Work instruction: Will you transcribe all the entries word for word, skipping the pictures they hold?
BEGIN Given information
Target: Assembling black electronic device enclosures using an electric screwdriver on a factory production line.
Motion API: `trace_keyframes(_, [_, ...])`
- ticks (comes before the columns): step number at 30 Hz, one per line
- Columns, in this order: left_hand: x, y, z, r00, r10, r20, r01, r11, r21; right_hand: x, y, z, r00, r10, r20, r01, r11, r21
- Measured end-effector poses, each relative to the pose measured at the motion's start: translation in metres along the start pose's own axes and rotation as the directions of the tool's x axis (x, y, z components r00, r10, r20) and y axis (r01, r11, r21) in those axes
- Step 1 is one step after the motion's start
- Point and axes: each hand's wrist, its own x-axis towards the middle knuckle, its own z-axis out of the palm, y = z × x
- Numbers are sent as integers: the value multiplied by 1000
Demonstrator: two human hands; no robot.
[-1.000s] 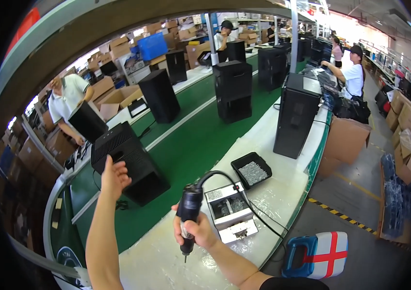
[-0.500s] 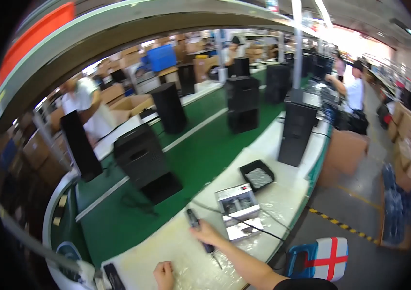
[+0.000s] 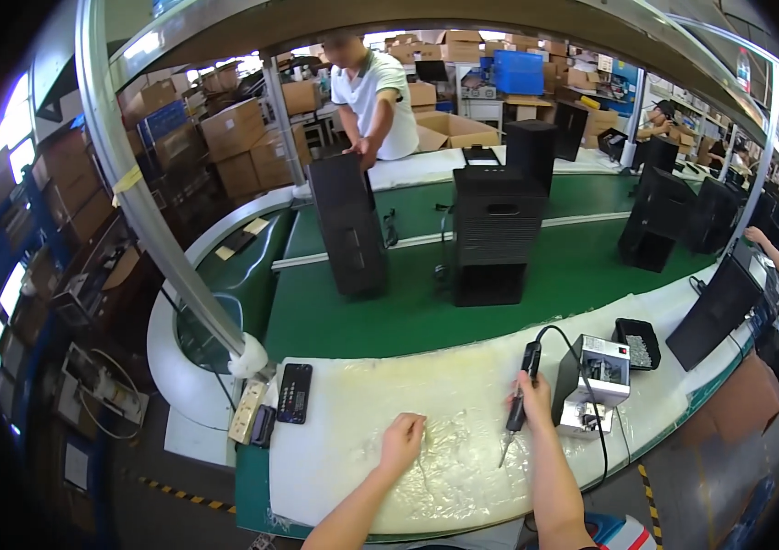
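My right hand (image 3: 539,401) is wrapped round a black corded electric screwdriver (image 3: 532,359) above the white padded bench top (image 3: 334,477). The bit slants down toward clear plastic film, with its tip close to the film. To the left, my left hand (image 3: 400,444) is closed with its fingers curled; whatever it may hold is hidden. Just right of the screwdriver stands a silver screw feeder (image 3: 606,368), with the cord crossing in front of it. Behind that, a black tray (image 3: 624,330) contains many small screws.
Black box speakers stand on the green conveyor, one (image 3: 348,229) under a co-worker's hands (image 3: 364,149), another (image 3: 497,225) at the middle. A speaker (image 3: 718,312) leans at the bench's right. A black phone-like device (image 3: 294,394) and power strip (image 3: 247,412) lie left. A metal post (image 3: 156,215) rises there.
The view has swung to the left, so the bench and speakers appear farther right. My right hand keeps its hold on the screwdriver, and my left hand stays closed.
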Motion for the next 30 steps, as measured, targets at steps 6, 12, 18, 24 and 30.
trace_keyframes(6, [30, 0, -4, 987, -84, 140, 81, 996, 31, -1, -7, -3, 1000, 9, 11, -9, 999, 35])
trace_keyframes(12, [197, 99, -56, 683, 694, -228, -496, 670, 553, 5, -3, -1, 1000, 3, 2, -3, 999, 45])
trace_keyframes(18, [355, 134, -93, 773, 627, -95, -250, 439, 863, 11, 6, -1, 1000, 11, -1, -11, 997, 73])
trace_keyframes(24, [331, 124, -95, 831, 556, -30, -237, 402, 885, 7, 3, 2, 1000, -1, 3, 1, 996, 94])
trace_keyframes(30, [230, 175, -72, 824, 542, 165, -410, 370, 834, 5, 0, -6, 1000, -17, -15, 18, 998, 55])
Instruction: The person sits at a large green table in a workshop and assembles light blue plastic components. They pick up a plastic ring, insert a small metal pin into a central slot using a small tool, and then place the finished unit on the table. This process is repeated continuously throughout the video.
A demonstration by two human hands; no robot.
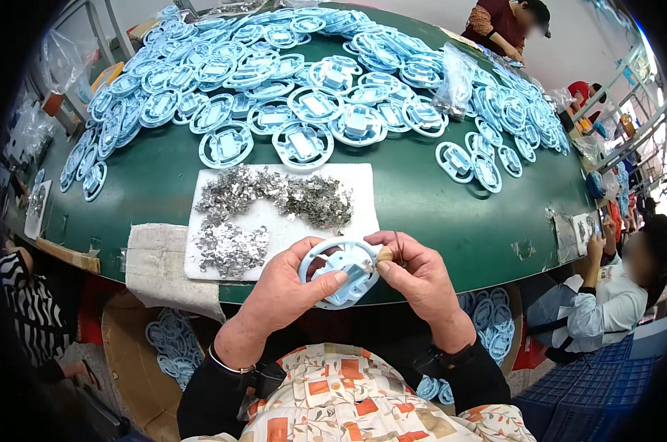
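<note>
My left hand (278,291) grips a light blue plastic wheel-shaped part (357,274) by its rim, thumb lying across the front. The part is tilted above the table's near edge, its raised middle facing up. My right hand (424,278) meets the right side of its rim. Its thumb and fingers are pinched round a thin brownish tool (400,249) that looks like tweezers; the tip is hidden at the part. Just beyond my hands, a white foam pad (359,177) bears heaps of small silvery metal clips (230,247).
Many more blue parts (223,66) are piled across the far side of the green table (157,188). A grey cloth (157,258) hangs over the near edge. Below stands a cardboard box (131,353) with blue parts. Co-workers sit at right (613,287), left and far side.
</note>
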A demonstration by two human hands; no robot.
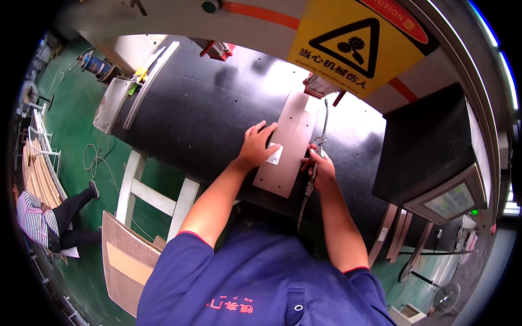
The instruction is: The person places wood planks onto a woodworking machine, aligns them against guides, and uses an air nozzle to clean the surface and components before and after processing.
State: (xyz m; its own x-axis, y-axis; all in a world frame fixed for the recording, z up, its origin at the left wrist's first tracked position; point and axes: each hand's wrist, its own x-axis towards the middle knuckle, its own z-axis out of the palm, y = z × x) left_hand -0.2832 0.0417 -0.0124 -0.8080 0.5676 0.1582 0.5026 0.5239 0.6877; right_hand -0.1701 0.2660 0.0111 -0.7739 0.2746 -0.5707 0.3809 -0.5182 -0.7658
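Observation:
A long pinkish-brown board [288, 127] with several small dark holes lies on the black table [196, 103] in front of me. My left hand [254, 148] is at the board's left edge, fingers spread, with the thumb by a white label [275, 155] on the board. Beside the right edge, my right hand [323, 168] is closed around an air blow gun [321, 142]. The gun's thin nozzle points away from me along the board, and its hose hangs toward my body. The board's far end passes under the machine's beam.
A yellow warning sign [353, 46] hangs on the beam overhead. To the right is a black box with a screen [451, 201]. A pale rail [152, 84] lies on the table's left. A person [43, 220] is near stacked boards at the far left.

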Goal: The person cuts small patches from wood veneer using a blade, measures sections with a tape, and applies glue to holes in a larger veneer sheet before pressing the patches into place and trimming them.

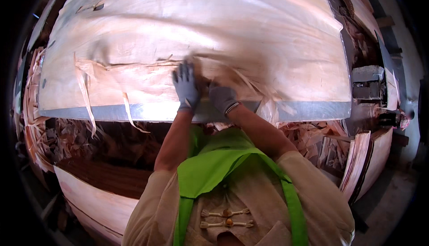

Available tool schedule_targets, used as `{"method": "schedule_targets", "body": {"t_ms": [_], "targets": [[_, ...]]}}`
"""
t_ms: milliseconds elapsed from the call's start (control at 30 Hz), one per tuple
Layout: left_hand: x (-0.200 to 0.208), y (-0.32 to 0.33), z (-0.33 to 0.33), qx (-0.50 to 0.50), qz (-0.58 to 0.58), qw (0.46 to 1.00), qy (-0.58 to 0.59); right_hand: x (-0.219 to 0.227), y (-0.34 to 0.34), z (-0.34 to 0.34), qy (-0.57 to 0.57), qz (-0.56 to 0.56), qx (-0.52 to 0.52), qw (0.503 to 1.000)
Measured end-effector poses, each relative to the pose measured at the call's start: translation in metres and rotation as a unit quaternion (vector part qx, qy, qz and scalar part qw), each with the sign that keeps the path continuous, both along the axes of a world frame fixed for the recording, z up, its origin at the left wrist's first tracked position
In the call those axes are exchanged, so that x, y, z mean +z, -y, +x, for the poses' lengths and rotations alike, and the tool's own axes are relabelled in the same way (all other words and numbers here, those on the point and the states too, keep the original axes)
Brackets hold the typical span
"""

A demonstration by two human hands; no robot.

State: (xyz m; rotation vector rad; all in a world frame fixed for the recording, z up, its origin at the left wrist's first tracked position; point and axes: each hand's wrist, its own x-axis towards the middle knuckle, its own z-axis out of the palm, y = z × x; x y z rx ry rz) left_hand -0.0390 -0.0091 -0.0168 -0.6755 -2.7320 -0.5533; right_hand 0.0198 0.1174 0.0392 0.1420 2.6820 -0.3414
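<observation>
A wide, pale wood veneer sheet (201, 27) lies rippled over a worktable, with a ragged tear running across its near part. My left hand (185, 87), in a grey glove, rests flat on the veneer by the tear, fingers stretched out. Just right of it, my right hand (222, 97), also gloved, is curled closed near the sheet's front border. Its fingers are turned away, so what they hold, if anything, is hidden. Thin torn veneer strips (84, 91) hang over the front edge at left, and a crumpled veneer piece (268, 109) hangs right of my right hand.
A grey metal strip (313, 110) forms the table's front edge. Below it lie heaps of veneer scraps (304, 141). Stacked veneer sheets (100, 201) stand at lower left, and more upright sheets (356, 161) at right. Grey blocks (368, 82) sit beyond the table's right side.
</observation>
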Motion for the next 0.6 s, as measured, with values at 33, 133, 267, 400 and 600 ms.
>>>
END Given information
Answer to the exercise:
Target: Assembling black electronic device enclosures using an electric screwdriver on a factory production line.
Motion API: `trace_keyframes(_, [_, ...])`
- ticks (comes before the columns): step number at 30 Hz, one per line
- Columns, in this order: left_hand: x, y, z, r00, r10, r20, r01, r11, r21; right_hand: x, y, z, r00, r10, r20, r01, r11, r21
- Measured end-effector poses, each relative to the pose measured at the motion's start: translation in metres along the start pose's own axes and rotation as the directions of the tool's x axis (x, y, z components r00, r10, r20) and y axis (r01, r11, r21) in those axes
- Step 1 is one step after the motion's start
- Point and axes: each hand's wrist, its own x-axis towards the middle knuckle, its own z-axis out of the palm, y = z × x
- Numbers are sent as integers: the value multiplied by 1000
Demonstrator: two human hands; no robot.
[-1.000s] 
[-0.500s] 
[+0.000s] 
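My right hand (image 3: 539,401) is wrapped round a black corded electric screwdriver (image 3: 532,359) above the white padded bench top (image 3: 334,477). The bit slants down toward clear plastic film, with its tip close to the film. To the left, my left hand (image 3: 400,444) is closed with its fingers curled; whatever it may hold is hidden. Just right of the screwdriver stands a silver screw feeder (image 3: 606,368), with the cord crossing in front of it. Behind that, a black tray (image 3: 624,330) contains many small screws.
Black box speakers stand on the green conveyor, one (image 3: 348,229) under a co-worker's hands (image 3: 364,149), another (image 3: 497,225) at the middle. A speaker (image 3: 718,312) leans at the bench's right. A black phone-like device (image 3: 294,394) and power strip (image 3: 247,412) lie left. A metal post (image 3: 156,215) rises there.
The view has swung to the left, so the bench and speakers appear farther right. My right hand keeps its hold on the screwdriver, and my left hand stays closed.
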Motion for the next 30 steps, as measured, targets at steps 6, 12, 18, 24 and 30.
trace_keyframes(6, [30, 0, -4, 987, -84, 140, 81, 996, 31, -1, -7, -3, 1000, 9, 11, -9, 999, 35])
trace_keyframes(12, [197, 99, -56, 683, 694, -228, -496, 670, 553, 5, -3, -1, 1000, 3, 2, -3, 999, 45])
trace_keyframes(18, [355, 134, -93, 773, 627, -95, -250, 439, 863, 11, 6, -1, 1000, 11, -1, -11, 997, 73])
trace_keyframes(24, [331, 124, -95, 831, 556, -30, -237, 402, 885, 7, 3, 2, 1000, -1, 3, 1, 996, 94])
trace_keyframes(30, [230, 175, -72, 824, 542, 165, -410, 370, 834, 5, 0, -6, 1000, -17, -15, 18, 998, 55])
Instruction: The person sits at a large green table in a workshop and assembles light blue plastic components. They pick up a plastic ring, insert a small metal pin into a central slot using a small tool, and then place the finished unit on the table. This process is repeated continuously throughout the video.
A demonstration by two human hands; no robot.
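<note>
My left hand (278,291) grips a light blue plastic wheel-shaped part (357,274) by its rim, thumb lying across the front. The part is tilted above the table's near edge, its raised middle facing up. My right hand (424,278) meets the right side of its rim. Its thumb and fingers are pinched round a thin brownish tool (400,249) that looks like tweezers; the tip is hidden at the part. Just beyond my hands, a white foam pad (359,177) bears heaps of small silvery metal clips (230,247).
Many more blue parts (223,66) are piled across the far side of the green table (157,188). A grey cloth (157,258) hangs over the near edge. Below stands a cardboard box (131,353) with blue parts. Co-workers sit at right (613,287), left and far side.
</note>
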A demonstration by two human hands; no robot.
The instruction is: The person places wood planks onto a woodworking machine, aligns them against guides, and uses an air nozzle to clean the surface and components before and after processing.
State: (xyz m; its own x-axis, y-axis; all in a world frame fixed for the recording, z up, its origin at the left wrist's first tracked position; point and axes: each hand's wrist, its own x-axis towards the middle knuckle, its own z-axis out of the palm, y = z × x) left_hand -0.2832 0.0417 -0.0124 -0.8080 0.5676 0.1582 0.5026 0.5239 0.6877; right_hand -0.1701 0.2660 0.0111 -0.7739 0.2746 -0.5707 0.3809 -0.5182 -0.7658
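Observation:
A long pinkish-brown board [288, 127] with several small dark holes lies on the black table [196, 103] in front of me. My left hand [254, 148] is at the board's left edge, fingers spread, with the thumb by a white label [275, 155] on the board. Beside the right edge, my right hand [323, 168] is closed around an air blow gun [321, 142]. The gun's thin nozzle points away from me along the board, and its hose hangs toward my body. The board's far end passes under the machine's beam.
A yellow warning sign [353, 46] hangs on the beam overhead. To the right is a black box with a screen [451, 201]. A pale rail [152, 84] lies on the table's left. A person [43, 220] is near stacked boards at the far left.
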
Goal: The person cuts small patches from wood veneer using a blade, measures sections with a tape, and applies glue to holes in a larger veneer sheet before pressing the patches into place and trimming them.


Available tool schedule_targets, used as `{"method": "schedule_targets", "body": {"t_ms": [_], "targets": [[_, ...]]}}`
"""
t_ms: milliseconds elapsed from the call's start (control at 30 Hz), one per tuple
Layout: left_hand: x (-0.200 to 0.208), y (-0.32 to 0.33), z (-0.33 to 0.33), qx (-0.50 to 0.50), qz (-0.58 to 0.58), qw (0.46 to 1.00), qy (-0.58 to 0.59); right_hand: x (-0.219 to 0.227), y (-0.34 to 0.34), z (-0.34 to 0.34), qy (-0.57 to 0.57), qz (-0.56 to 0.56), qx (-0.52 to 0.52), qw (0.503 to 1.000)
Measured end-effector poses, each relative to the pose measured at the call's start: translation in metres and rotation as a unit quaternion (vector part qx, qy, qz and scalar part qw), each with the sign that keeps the path continuous, both along the axes of a world frame fixed for the recording, z up, its origin at the left wrist's first tracked position
In the call those axes are exchanged, so that x, y, z mean +z, -y, +x, for the poses' lengths and rotations alike, and the tool's own axes are relabelled in the same way (all other words and numbers here, those on the point and the states too, keep the original axes)
Brackets hold the typical span
"""

A demonstration by two human hands; no robot.

State: (xyz m; rotation vector rad; all in a world frame fixed for the recording, z up, its origin at the left wrist's first tracked position; point and axes: each hand's wrist, its own x-axis towards the middle knuckle, its own z-axis out of the palm, y = z × x; x y z rx ry rz) left_hand -0.0390 -0.0091 -0.0168 -0.6755 -2.7320 -0.5533; right_hand 0.0198 0.1174 0.0392 0.1420 2.6820 -0.3414
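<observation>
A wide, pale wood veneer sheet (201, 27) lies rippled over a worktable, with a ragged tear running across its near part. My left hand (185, 87), in a grey glove, rests flat on the veneer by the tear, fingers stretched out. Just right of it, my right hand (222, 97), also gloved, is curled closed near the sheet's front border. Its fingers are turned away, so what they hold, if anything, is hidden. Thin torn veneer strips (84, 91) hang over the front edge at left, and a crumpled veneer piece (268, 109) hangs right of my right hand.
A grey metal strip (313, 110) forms the table's front edge. Below it lie heaps of veneer scraps (304, 141). Stacked veneer sheets (100, 201) stand at lower left, and more upright sheets (356, 161) at right. Grey blocks (368, 82) sit beyond the table's right side.
</observation>
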Motion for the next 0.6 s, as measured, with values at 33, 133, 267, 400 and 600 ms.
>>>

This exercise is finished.